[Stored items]
BEGIN

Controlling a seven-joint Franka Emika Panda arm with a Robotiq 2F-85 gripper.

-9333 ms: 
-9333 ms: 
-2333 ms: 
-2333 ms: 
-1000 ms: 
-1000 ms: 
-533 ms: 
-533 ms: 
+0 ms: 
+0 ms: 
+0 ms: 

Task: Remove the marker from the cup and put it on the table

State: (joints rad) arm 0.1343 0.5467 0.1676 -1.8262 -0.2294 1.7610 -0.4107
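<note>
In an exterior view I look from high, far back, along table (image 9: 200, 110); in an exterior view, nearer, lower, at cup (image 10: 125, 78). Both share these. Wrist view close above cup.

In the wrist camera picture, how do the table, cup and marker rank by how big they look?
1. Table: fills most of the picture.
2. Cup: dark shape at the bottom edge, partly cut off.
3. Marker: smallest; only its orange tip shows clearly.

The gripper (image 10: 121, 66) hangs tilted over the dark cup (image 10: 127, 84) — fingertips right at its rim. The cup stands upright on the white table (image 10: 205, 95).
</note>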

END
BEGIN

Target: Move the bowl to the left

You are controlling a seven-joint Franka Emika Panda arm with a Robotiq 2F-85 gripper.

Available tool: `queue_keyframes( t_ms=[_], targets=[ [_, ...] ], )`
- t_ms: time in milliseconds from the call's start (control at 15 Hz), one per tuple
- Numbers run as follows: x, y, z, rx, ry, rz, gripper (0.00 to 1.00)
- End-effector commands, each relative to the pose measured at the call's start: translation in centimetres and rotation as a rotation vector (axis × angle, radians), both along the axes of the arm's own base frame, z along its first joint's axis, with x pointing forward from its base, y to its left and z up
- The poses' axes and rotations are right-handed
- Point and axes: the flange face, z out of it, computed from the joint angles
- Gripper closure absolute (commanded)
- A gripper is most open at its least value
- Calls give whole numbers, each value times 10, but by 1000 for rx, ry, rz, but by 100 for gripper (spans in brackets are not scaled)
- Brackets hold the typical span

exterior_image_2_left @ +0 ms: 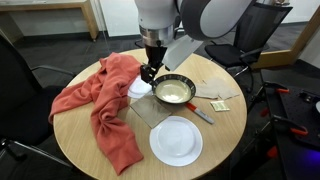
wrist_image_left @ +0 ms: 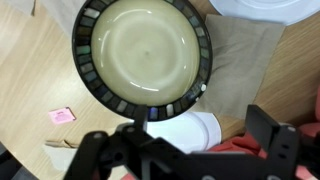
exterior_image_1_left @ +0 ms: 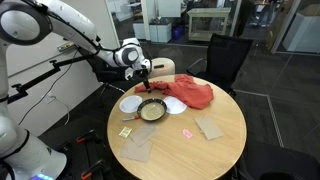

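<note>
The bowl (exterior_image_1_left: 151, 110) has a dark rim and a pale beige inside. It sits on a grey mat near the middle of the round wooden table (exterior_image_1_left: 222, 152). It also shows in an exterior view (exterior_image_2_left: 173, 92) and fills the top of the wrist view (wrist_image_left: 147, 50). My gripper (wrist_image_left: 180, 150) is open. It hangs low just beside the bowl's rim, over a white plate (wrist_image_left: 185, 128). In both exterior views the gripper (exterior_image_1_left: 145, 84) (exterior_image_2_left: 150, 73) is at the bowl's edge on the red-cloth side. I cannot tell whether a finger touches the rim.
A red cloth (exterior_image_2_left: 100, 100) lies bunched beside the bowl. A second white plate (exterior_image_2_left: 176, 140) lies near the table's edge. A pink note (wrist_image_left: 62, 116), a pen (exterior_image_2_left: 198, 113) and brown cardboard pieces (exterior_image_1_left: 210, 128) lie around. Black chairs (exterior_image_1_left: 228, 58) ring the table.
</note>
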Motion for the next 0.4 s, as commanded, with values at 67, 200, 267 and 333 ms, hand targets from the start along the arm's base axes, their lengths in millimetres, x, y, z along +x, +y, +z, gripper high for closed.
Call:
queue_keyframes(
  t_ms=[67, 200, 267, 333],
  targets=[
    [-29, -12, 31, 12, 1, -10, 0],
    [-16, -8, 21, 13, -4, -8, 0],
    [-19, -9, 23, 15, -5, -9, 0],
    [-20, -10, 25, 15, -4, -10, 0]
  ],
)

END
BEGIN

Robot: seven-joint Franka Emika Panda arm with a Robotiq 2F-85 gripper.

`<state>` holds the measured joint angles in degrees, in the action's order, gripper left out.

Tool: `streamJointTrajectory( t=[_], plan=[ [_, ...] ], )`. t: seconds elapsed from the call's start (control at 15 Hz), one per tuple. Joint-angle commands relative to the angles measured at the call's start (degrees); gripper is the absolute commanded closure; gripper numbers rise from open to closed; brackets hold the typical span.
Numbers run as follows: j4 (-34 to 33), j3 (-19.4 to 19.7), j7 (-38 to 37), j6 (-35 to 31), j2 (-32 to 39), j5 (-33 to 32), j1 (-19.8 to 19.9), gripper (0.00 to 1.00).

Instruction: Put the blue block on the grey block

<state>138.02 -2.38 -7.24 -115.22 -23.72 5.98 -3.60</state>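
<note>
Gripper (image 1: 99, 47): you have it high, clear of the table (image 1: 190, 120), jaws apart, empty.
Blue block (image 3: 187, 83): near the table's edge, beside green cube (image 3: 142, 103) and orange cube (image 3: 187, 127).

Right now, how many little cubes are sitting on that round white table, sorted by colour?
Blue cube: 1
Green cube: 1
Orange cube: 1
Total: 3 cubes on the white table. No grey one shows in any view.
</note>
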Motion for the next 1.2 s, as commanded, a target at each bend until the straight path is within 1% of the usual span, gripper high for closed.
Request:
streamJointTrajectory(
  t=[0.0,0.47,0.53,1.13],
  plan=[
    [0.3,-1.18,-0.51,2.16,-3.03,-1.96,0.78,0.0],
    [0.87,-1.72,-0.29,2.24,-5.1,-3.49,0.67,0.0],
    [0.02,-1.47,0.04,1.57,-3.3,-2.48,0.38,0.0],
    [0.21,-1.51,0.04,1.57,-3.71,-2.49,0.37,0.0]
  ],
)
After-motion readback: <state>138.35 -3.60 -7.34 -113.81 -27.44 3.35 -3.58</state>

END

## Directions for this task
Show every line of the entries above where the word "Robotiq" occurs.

## Written answer
Controlling a seven-joint Franka Emika Panda arm with a Robotiq 2F-85 gripper.
You are controlling a seven-joint Franka Emika Panda arm with a Robotiq 2F-85 gripper.
Robot: seven-joint Franka Emika Panda arm with a Robotiq 2F-85 gripper.

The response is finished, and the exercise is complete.